The 4-Hour Workweek: Escape 9-5, Live Anywhere, and Join the New Rich
by Timothy Ferriss

Reviewed by Bentley J. Tolk

Can lawyers reduce their working time to four hours per week? Probably not. Can lawyers dramatically reduce the number of hours they work? The 4-Hour Workweek, a New York Times bestselling book, suggests that they can.

Timothy Ferriss, the book’s author, is a Princeton graduate who began his career working 12-hour days for a start-up company. After getting burned out and discouraged with the corporate world, Ferriss started his own dietary supplement company through $5000 in credit card debt and lots of outsourcing. Although his supplement company became successful relatively quickly, Ferriss found that he was working 12-hour days seven days a week as a result. He subsequently decided to simplify his role with the company and to make himself “expendable.” Thus, Ferriss bought a one-way plane ticket to Europe, where he began operating his supplement company through one hour of e-mails each Monday morning. Astonishingly, the company’s profits increased by 40% as Ferriss lessened his hands-on role in operating the company.

With the extra time that Ferriss created from drastically reducing the number of hours he was working, Ferriss has accomplished an amazing array of tasks, including: (1) world-record holder in tango; (2) Princeton University guest lecturer; (3) championship cage fighter; (4) fluent speaker in Chinese, Japanese, Spanish, and German; (5) national Chinese kickboxing champion; (6) researcher regarding the Glycemic Index; (7) break-dancer in Taiwan; (8) actor on a successful TV series in Hong Kong and China; (9) TV host in China and Thailand; (10) participant in motorcycle races; (11) shark diving enthusiast; (12) bestselling author; and (13) ultra-successful blogger.

In accomplishing these tasks, however, Ferriss has followed different, counterintuitive rules. For example, to win a gold medal at the Chinese Kickboxing National Championships, Ferriss discovered and successfully implemented two loopholes in the rules that allowed him to win all of his matches by technical knockout. In The 4-Hour Workweek: Escape 9-5, Live Anywhere, and Join the New Rich, Ferriss emphasizes the importance of some counterintuitive principles that he claims are followed by a term he has coined: the “New Rich.”

In general terms, the New Rich focus on time and mobility: they work significantly fewer hours, generally work remotely, and take a lot of vacations. The New Rich build systems to replace themselves professionally, and which allow them to do the things about which they are most passionate. According to Ferriss, the New Rich (among other things) don’t set retirement as a goal and instead take regular “mini-retirements” throughout their lives, believe that less work does not equate to laziness, ask for forgiveness instead of permission, emphasize their strengths instead of trying to fix their weaknesses, believe that having more money alone is not the solution, and believe that relative income (income per hour) is more important than absolute income (income per year).
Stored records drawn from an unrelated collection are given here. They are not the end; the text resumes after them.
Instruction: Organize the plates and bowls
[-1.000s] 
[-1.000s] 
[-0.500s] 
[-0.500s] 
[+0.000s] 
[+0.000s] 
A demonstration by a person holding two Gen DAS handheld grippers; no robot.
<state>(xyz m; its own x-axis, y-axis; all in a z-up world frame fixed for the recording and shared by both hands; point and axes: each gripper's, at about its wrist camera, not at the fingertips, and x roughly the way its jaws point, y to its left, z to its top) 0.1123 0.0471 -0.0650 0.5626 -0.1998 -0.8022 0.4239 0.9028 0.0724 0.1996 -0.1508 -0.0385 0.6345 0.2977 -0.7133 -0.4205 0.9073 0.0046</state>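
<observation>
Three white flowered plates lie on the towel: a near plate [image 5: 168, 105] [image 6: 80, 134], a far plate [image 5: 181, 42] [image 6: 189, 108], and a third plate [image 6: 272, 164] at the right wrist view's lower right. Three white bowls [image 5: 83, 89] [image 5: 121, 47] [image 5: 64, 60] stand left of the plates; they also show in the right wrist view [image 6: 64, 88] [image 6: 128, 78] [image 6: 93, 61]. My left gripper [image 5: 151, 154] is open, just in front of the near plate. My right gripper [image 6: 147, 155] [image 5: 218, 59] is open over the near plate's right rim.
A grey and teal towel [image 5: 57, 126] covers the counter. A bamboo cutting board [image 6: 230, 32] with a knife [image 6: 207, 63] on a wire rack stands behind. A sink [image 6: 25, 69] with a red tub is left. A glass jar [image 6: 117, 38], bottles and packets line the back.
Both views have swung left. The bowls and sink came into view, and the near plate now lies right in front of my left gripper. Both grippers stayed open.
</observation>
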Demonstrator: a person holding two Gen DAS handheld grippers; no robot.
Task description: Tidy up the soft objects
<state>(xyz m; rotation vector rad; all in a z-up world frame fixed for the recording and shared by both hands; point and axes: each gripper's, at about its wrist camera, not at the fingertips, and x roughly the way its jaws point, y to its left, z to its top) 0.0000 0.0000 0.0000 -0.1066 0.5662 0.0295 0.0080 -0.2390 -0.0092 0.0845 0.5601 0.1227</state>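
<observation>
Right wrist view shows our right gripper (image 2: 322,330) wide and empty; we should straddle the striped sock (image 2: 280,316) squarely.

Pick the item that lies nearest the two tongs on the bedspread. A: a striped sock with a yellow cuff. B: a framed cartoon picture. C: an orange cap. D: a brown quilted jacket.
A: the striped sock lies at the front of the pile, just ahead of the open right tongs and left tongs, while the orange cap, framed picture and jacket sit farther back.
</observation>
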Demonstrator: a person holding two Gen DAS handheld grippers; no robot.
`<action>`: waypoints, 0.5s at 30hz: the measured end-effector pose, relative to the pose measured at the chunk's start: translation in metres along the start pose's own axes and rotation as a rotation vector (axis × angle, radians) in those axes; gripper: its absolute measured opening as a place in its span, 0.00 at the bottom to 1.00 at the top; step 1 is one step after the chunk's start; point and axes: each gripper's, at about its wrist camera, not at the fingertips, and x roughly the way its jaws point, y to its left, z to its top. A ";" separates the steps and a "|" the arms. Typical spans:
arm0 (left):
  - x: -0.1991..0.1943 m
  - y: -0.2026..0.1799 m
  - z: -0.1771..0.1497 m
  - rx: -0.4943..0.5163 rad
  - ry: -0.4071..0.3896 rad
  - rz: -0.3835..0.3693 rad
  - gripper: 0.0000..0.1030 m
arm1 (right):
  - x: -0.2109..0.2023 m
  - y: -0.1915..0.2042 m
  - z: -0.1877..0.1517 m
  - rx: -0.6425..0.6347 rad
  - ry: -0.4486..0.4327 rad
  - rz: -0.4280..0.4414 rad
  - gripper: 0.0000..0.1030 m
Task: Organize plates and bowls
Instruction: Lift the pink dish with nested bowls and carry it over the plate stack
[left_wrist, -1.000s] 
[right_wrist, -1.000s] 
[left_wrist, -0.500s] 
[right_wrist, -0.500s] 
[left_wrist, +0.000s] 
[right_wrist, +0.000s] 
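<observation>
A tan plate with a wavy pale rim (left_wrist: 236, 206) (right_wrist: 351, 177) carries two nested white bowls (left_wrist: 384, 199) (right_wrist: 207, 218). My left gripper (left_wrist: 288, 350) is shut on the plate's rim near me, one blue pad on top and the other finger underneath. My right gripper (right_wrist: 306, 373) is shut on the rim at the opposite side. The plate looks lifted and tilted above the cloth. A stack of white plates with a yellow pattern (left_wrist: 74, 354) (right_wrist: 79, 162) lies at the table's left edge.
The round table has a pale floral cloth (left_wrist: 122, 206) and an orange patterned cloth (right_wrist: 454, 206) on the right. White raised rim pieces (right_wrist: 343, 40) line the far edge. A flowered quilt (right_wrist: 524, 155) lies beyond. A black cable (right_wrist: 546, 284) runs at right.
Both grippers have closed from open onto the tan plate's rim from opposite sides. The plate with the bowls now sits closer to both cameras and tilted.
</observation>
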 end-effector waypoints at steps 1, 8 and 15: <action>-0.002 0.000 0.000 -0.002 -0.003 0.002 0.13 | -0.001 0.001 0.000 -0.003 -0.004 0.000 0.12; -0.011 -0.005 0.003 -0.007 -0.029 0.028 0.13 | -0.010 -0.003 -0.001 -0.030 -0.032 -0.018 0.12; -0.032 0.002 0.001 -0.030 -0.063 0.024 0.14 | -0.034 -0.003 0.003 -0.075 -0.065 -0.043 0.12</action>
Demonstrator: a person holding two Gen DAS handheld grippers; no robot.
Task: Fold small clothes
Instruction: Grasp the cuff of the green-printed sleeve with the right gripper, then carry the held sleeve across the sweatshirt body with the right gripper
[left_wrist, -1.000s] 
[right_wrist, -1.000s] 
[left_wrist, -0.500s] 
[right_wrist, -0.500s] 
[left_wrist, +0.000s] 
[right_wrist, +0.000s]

In one example of the New Rich, Ferriss profiles a Los Angeles lawyer, Hans, who had consistently dreaded the prospect of working heavy hours at his law firm for the next 40-45 years when he did not particularly enjoy the nature of his legal practice. After pulling several all-nighters at his law firm over a period of time, Hans took a vacation in Brazil where he went paragliding and decided to take more risks in his life. Hans subsequently quit his law practice and founded Nexus Surf, a surf adventure company located in Brazil. Hans apparently now sits under palm trees and helps his clients live their dreams about adventure. When overworked professionals tell Hans that they wish they could do what he does, he always responds that they can.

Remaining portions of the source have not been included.